Task instructions: Given the listing below, write out exactly the lines starting with the line that has "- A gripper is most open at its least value" and going on through the line that has "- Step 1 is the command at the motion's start", both kept.

Data listing:
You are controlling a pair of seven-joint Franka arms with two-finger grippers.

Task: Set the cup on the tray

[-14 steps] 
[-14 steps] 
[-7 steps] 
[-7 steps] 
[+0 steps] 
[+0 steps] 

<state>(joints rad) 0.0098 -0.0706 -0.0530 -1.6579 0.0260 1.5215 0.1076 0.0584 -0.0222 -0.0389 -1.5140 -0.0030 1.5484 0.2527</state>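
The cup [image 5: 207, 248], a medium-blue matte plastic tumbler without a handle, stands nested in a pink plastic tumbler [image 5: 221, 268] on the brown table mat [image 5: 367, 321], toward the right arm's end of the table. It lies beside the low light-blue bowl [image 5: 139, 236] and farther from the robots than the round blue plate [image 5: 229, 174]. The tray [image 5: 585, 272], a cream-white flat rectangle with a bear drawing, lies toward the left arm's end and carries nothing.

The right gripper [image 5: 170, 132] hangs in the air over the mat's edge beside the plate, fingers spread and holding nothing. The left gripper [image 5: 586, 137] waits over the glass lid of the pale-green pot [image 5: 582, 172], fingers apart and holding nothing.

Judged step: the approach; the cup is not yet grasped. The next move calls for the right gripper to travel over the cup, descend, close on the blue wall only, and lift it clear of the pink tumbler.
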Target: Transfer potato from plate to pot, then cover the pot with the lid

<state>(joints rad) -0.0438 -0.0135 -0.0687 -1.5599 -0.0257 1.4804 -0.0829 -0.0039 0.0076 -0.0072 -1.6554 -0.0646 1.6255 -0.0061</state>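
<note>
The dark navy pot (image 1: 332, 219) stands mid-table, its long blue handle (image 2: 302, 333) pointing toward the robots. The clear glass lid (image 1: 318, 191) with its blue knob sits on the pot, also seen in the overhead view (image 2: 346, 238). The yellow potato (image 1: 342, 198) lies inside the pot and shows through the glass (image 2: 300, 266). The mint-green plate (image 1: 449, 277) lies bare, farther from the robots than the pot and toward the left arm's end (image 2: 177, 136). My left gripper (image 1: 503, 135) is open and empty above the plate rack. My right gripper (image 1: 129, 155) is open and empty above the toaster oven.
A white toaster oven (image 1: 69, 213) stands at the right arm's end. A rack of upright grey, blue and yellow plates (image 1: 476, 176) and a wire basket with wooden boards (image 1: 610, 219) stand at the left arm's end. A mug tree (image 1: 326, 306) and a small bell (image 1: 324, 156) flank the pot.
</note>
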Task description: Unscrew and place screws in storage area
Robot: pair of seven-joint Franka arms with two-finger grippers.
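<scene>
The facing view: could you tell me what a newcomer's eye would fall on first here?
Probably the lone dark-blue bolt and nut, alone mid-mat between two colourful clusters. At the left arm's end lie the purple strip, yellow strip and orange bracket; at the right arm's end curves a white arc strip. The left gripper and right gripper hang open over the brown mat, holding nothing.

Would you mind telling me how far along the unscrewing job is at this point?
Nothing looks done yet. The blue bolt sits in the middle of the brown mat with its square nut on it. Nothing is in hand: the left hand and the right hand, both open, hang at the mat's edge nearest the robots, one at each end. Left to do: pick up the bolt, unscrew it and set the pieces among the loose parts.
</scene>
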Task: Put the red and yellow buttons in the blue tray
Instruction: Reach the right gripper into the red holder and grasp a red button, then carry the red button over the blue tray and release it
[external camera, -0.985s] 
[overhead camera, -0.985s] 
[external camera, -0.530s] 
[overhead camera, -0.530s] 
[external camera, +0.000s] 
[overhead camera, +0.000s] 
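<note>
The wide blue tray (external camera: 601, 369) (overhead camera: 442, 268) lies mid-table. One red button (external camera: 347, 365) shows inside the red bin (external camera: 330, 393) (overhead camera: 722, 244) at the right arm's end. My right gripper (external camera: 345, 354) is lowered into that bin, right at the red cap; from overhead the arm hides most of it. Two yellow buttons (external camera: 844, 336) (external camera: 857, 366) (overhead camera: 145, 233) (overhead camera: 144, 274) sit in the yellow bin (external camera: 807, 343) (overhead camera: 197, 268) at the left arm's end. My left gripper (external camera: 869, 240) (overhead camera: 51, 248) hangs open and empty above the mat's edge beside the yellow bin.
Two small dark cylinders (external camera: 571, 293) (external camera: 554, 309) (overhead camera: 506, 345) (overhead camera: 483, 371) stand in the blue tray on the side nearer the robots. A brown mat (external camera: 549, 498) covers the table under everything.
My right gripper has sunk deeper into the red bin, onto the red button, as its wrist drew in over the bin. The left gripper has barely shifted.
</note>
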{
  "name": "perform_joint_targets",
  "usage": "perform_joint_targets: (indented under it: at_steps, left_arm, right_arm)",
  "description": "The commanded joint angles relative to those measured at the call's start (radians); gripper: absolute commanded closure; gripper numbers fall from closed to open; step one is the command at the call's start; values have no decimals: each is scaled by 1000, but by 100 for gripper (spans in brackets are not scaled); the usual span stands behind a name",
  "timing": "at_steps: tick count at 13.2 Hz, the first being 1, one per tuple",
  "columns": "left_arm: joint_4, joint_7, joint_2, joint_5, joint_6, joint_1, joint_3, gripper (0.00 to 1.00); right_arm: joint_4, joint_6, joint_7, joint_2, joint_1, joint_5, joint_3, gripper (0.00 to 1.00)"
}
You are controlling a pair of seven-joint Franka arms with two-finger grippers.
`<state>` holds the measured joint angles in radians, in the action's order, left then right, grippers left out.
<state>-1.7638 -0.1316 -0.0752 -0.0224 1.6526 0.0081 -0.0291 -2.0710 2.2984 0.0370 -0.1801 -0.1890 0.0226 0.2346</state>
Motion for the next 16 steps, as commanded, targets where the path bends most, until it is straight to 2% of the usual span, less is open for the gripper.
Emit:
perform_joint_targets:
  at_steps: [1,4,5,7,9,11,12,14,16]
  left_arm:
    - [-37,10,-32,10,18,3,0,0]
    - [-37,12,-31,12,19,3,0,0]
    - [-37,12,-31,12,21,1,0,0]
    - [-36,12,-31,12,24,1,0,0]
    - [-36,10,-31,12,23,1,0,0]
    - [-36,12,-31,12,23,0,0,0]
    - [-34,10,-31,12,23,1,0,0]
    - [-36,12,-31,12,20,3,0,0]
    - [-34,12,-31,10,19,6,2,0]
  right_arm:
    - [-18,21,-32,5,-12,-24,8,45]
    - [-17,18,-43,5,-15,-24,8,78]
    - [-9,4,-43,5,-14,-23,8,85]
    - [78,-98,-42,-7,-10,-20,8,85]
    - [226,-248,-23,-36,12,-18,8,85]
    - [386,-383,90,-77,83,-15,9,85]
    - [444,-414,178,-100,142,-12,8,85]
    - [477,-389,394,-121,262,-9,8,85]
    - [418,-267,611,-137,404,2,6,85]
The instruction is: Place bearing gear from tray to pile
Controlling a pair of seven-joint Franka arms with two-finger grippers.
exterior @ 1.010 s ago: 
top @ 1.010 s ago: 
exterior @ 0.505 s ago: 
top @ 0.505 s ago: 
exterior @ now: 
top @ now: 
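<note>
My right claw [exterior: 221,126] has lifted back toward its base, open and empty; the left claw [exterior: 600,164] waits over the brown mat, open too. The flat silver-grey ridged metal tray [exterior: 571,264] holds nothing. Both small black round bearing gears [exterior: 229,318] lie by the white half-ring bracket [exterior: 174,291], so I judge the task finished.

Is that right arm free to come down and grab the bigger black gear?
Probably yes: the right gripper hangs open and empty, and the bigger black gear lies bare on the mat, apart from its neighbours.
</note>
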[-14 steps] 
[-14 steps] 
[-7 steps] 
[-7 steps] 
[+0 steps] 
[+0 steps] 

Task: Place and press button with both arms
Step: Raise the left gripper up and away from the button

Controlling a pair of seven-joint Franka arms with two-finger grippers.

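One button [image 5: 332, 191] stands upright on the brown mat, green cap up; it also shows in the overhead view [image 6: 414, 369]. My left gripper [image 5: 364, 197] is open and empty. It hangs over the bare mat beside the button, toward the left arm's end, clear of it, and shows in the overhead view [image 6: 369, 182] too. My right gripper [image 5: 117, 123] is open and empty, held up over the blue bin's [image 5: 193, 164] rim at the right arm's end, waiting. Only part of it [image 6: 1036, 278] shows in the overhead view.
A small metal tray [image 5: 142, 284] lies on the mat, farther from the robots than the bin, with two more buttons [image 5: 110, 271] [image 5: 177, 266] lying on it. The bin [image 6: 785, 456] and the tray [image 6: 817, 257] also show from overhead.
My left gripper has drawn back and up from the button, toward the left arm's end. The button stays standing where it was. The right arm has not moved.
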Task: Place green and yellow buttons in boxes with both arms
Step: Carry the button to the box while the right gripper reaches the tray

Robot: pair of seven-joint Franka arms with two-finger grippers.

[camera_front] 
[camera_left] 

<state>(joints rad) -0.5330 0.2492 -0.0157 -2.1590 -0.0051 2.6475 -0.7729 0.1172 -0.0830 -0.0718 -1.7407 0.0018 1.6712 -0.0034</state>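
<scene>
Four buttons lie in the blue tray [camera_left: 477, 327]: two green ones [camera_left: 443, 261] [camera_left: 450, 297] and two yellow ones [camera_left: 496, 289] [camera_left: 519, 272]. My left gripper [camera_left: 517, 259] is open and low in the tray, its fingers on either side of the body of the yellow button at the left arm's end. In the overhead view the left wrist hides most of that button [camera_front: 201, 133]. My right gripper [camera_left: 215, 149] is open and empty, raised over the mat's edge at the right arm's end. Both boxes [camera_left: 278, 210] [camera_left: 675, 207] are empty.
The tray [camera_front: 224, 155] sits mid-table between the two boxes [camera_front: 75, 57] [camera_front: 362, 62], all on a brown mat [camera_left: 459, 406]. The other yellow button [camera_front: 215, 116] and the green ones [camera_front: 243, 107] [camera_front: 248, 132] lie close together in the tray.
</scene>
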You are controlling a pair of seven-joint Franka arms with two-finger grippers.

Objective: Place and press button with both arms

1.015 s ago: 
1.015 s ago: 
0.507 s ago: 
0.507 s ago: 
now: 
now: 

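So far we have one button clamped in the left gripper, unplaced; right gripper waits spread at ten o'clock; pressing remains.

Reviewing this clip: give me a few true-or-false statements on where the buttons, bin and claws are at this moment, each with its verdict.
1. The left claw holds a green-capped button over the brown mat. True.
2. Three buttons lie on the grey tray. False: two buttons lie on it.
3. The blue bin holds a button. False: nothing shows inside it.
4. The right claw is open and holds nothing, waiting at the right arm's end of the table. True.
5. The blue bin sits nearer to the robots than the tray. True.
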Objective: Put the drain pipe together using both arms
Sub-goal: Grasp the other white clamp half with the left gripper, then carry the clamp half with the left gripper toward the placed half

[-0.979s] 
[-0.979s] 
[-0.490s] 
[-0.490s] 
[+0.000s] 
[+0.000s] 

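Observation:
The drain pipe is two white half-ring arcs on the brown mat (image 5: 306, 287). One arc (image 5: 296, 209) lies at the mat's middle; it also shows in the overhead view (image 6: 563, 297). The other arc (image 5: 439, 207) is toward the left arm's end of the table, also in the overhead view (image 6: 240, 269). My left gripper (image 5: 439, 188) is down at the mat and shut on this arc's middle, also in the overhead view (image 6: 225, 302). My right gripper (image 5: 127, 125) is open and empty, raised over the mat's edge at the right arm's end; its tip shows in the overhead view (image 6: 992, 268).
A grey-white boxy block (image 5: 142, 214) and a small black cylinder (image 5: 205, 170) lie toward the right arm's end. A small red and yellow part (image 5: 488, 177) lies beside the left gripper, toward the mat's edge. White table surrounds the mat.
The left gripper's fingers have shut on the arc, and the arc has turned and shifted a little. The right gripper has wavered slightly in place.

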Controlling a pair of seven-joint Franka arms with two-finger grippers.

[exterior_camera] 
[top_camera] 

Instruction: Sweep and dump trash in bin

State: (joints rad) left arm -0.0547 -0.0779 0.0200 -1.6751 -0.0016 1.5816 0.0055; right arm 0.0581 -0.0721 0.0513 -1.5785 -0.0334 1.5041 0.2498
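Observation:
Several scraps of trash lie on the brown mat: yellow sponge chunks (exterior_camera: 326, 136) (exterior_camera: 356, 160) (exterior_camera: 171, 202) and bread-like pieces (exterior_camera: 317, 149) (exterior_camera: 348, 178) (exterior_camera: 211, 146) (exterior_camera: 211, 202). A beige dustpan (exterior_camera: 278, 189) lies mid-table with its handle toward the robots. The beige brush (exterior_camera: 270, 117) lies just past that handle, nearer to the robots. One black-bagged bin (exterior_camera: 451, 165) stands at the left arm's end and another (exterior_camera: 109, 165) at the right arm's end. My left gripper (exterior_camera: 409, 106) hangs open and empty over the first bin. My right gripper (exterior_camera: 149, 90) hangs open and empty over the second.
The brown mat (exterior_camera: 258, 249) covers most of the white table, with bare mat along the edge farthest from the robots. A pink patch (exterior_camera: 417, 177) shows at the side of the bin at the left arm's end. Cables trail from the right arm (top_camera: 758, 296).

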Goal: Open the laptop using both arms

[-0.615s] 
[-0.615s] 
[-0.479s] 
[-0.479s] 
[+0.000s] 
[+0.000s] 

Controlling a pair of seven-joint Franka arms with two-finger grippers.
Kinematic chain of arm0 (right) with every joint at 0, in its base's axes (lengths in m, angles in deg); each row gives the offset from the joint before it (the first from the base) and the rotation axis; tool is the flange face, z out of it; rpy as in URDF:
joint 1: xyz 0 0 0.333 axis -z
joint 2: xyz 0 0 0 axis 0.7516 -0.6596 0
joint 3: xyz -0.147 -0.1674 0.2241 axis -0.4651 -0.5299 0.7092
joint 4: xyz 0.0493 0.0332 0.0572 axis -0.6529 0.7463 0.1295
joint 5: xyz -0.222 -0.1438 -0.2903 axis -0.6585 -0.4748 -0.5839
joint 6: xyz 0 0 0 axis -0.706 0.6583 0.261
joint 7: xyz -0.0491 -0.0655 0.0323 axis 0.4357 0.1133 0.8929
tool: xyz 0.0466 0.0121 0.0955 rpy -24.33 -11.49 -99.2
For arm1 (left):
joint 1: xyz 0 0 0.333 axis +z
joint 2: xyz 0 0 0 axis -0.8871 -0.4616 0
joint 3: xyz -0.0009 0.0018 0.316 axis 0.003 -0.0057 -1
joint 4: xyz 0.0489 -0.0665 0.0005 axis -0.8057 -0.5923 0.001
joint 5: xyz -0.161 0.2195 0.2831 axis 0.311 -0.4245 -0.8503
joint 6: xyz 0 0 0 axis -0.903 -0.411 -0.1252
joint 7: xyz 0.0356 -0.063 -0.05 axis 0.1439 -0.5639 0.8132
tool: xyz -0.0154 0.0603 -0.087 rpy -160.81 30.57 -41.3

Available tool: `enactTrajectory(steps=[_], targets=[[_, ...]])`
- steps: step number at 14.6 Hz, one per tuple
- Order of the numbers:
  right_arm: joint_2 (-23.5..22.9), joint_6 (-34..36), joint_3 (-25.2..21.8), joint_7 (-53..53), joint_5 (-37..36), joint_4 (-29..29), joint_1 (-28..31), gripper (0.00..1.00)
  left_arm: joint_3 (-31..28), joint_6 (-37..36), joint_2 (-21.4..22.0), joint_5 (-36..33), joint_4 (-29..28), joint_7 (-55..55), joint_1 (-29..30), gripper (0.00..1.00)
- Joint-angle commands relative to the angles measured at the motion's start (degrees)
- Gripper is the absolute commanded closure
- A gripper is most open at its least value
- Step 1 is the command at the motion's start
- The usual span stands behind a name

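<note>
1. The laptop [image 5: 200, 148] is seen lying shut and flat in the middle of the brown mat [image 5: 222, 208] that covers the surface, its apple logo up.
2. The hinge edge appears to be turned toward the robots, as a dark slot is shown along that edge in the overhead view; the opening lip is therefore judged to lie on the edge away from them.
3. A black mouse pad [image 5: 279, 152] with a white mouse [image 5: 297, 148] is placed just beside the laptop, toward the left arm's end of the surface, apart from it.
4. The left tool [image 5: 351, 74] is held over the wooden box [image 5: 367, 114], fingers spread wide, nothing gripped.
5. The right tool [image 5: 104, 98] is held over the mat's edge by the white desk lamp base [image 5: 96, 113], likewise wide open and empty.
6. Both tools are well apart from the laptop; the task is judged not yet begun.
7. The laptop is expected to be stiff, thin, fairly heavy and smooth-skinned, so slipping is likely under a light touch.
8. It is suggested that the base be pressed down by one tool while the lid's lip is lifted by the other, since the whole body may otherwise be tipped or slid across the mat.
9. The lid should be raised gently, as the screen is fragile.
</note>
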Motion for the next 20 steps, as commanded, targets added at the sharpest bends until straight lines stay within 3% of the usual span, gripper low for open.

Task response:
- A gripper is most open at its least value
- Step 1 is the command at the motion's start

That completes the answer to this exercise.